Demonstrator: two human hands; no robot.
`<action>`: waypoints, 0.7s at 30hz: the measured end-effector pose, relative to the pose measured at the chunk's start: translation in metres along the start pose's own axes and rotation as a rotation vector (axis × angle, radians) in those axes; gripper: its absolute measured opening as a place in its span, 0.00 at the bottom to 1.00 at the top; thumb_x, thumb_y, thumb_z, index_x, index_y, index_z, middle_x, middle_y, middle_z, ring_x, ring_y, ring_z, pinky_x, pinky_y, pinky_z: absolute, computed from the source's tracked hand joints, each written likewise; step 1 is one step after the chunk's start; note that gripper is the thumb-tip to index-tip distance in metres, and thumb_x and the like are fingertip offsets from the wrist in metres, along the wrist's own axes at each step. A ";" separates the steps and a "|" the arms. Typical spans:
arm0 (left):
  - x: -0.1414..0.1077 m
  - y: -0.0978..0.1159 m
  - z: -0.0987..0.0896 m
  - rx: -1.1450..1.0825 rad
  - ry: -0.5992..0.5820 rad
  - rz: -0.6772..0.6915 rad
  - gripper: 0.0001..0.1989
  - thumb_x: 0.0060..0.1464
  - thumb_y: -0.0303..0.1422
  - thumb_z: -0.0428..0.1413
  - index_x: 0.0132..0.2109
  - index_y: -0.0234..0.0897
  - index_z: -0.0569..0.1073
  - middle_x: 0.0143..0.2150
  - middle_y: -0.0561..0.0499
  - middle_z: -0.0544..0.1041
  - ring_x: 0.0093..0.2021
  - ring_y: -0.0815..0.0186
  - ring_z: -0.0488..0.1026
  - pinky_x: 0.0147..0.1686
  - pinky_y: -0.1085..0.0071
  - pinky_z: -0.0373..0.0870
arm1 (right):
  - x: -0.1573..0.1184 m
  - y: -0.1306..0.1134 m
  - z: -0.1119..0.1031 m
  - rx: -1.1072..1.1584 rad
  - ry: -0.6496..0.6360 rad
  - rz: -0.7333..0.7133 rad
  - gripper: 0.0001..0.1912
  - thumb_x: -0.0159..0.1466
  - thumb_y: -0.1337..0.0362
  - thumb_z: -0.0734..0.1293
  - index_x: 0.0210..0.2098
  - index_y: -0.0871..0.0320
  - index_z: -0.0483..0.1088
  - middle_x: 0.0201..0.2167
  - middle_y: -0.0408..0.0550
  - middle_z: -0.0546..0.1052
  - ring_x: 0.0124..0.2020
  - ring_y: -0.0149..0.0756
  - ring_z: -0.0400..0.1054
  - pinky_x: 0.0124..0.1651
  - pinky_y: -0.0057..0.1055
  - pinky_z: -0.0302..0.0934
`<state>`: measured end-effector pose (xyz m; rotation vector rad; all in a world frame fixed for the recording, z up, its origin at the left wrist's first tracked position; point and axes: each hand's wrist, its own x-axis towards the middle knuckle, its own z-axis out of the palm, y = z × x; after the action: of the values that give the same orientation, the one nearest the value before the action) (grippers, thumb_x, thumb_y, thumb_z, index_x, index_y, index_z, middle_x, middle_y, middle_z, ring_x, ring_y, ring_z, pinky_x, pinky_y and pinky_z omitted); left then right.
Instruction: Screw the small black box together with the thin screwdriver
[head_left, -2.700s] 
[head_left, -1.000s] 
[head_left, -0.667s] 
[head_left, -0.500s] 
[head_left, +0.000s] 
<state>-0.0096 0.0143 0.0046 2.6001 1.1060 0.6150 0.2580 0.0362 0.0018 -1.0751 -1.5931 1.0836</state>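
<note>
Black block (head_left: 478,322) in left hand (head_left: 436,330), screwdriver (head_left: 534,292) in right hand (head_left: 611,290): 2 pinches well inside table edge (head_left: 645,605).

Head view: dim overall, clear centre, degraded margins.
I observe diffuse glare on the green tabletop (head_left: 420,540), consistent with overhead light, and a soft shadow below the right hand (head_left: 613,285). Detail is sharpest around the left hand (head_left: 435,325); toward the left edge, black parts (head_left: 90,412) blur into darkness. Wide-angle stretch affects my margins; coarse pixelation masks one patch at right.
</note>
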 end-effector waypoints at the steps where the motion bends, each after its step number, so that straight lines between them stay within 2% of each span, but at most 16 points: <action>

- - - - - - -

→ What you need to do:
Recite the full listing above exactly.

→ Output for this task:
Demonstrator: two human hands; no robot.
`<action>`: waypoints, 0.7s at 30hz: the measured end-effector pose, relative to the pose measured at the chunk's start: translation in metres along the start pose's own axes and rotation as a rotation vector (axis × angle, radians) in those axes; gripper: its absolute measured opening as a place in its span, 0.00 at the bottom to 1.00 at the top; thumb_x, thumb_y, thumb_z, index_x, index_y, index_z, middle_x, middle_y, middle_z, ring_x, ring_y, ring_z, pinky_x, pinky_y, pinky_z: absolute, computed from the source's tracked hand joints, each written likewise; step 1 is one step after the chunk's start; note that gripper is the thumb-tip to index-tip distance in metres, and thumb_x and the like are fingertip offsets from the wrist in metres, along the wrist's own axes at each step. A ";" separates the steps and a "|" the arms. Typical spans:
arm0 (left):
  - x: -0.1414..0.1077 m
  - y: -0.0978..0.1159 m
  - z: -0.0987..0.0896 m
  - rx: -1.1450..1.0825 rad
  - ry: -0.5992..0.5820 rad
  - rz: -0.6772..0.6915 rad
  - gripper: 0.0001..0.1989
  - thumb_x: 0.0060..0.1464
  - thumb_y: -0.0303..0.1422
  - thumb_z: -0.0428..0.1413
  - index_x: 0.0132..0.2109
  - index_y: -0.0234..0.0897
  - index_z: -0.0569..0.1073
  - middle_x: 0.0143..0.2150
  - middle_y: -0.0561..0.0499
  - middle_z: -0.0544..0.1041
  - ring_x: 0.0093..0.2021
  - ring_y: -0.0815..0.0186
  - ring_z: -0.0488..0.1026
  - pinky_x: 0.0147..0.1686
  - pinky_y: -0.1085..0.0071
  - pinky_z: -0.0373..0.0870
arm1 (right):
  - x: -0.1573..0.1184 m
  - y: -0.1306..0.1134 m
  - z: -0.1119..0.1031 m
  - rx: -1.1072..1.1584 rad
  - ry: -0.6496..0.6360 rad
  - rz: -0.7333..0.7133 rad
  - gripper: 0.0001..0.1912
  - thumb_x: -0.0159..0.1466
  - thumb_y: -0.1337..0.0362
  - thumb_z: -0.0734..0.1293
  - index_x: 0.0210..0.2098
  - index_y: -0.0871..0.0320
  - index_z: -0.0483..0.1088
  - middle_x: 0.0201..0.2167
  - middle_y: -0.0408..0.0550
  - middle_z: -0.0546..0.1052
  - ring_x: 0.0124..0.2020
  - ring_y: -0.0149..0.0756
  - ring_z: -0.0400..0.1054
  - pinky_x: 0.0124..0.1651
  - pinky_y: -0.0057..0.1055
  - pinky_z: -0.0302..0.0934
`<state>`: measured end-effector pose (xyz m; rotation vector rad; all in a world frame fixed for the recording, z up, its origin at the left wrist's first tracked position; point and axes: each hand's wrist, its own x-axis towards the middle knuckle, its own z-axis out of the palm, y = z × x; after the action: of the values that give the same orientation, the one nearest the value before the action) (grippers, thumb_x, thumb_y, thumb_z, index_x, index_y, index_z, middle_x, middle_y, middle_z, ring_x, ring_y, ring_z, pinky_x, pinky_y and pinky_z omitted); left then right.
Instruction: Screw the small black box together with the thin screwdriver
[head_left, -2.700s] 
[head_left, -1.000s] 
[head_left, -0.667s] 
[head_left, -0.500s] 
[head_left, +0.000s] 
<state>-0.0096 0.0143 0.0046 2.6001 1.1060 0.6150 0.2580 0.0362 0.0018 -1.0751 -1.5931 1.0836</state>
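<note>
Black block (head_left: 478,322) in left hand (head_left: 436,330), screwdriver (head_left: 534,292) in right hand (head_left: 611,290): 2 pinches well inside table edge (head_left: 645,605).

Head view: dim overall, clear centre, degraded margins.
I observe diffuse glare on the green tabletop (head_left: 420,540), consistent with overhead light, and a soft shadow below the right hand (head_left: 613,285). Detail is sharpest around the left hand (head_left: 435,325); toward the left edge, black parts (head_left: 90,412) blur into darkness. Wide-angle stretch affects my margins; coarse pixelation masks one patch at right.
</note>
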 end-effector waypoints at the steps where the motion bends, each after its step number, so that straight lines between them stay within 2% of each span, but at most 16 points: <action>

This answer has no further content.